__What you need to do__
In the material below, find every line containing "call" and copy that line.

__Information supplied__
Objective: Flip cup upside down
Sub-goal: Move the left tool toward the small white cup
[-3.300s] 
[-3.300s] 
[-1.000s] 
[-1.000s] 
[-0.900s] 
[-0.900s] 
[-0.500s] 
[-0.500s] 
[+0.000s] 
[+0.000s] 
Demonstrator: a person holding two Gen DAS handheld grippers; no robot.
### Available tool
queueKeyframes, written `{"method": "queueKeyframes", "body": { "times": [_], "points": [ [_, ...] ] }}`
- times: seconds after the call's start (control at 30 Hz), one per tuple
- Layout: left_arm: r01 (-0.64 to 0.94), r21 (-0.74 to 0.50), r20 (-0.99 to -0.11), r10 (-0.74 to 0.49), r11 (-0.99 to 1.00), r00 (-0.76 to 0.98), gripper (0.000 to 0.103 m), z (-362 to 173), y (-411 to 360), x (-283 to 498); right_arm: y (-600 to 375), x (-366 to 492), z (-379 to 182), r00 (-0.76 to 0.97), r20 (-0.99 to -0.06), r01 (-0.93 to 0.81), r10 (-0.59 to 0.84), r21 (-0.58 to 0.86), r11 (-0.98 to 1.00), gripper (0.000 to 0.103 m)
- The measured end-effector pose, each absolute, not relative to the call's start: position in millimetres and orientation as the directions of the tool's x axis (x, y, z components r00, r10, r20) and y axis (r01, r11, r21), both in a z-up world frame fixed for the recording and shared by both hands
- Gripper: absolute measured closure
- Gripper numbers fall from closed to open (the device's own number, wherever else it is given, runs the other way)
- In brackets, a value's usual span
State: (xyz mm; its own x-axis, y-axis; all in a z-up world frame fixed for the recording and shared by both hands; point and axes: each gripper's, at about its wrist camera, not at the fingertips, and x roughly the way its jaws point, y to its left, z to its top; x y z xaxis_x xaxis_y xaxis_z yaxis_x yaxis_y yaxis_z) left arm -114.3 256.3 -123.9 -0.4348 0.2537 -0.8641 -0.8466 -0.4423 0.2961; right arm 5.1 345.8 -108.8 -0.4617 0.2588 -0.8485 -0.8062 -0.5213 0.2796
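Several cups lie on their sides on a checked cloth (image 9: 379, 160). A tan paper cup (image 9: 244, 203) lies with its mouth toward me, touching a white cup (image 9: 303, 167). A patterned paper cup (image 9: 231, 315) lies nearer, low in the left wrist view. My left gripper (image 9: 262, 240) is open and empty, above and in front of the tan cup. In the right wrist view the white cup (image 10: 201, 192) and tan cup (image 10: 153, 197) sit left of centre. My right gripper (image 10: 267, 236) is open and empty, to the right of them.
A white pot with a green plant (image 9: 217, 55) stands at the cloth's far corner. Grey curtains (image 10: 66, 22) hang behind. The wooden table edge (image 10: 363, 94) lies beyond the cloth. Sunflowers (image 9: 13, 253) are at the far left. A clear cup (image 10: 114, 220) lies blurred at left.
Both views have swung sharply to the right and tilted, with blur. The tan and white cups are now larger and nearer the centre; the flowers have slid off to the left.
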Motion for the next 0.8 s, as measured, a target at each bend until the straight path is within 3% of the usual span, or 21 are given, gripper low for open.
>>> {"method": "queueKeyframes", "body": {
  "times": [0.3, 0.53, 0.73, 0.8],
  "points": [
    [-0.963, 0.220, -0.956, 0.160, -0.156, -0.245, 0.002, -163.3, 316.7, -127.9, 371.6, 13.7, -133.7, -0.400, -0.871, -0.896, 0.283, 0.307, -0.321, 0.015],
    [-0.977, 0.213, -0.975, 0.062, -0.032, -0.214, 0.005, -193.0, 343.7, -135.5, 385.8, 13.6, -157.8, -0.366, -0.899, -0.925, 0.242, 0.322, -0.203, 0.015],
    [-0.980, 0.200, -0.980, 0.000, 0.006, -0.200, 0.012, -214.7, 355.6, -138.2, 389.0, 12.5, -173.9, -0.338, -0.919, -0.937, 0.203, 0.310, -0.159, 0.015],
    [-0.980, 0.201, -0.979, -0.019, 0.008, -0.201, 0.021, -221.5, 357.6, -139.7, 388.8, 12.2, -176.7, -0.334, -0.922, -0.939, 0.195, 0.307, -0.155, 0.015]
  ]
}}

__Result__
- times: seconds after the call's start (control at 30 Hz), one per tuple
- The measured end-effector pose, each absolute, not relative to the call's start: position in millimetres and orientation as the directions of the tool's x axis (x, y, z components r00, r10, r20) and y axis (r01, r11, r21), both in a z-up world frame fixed for the recording and shared by both hands

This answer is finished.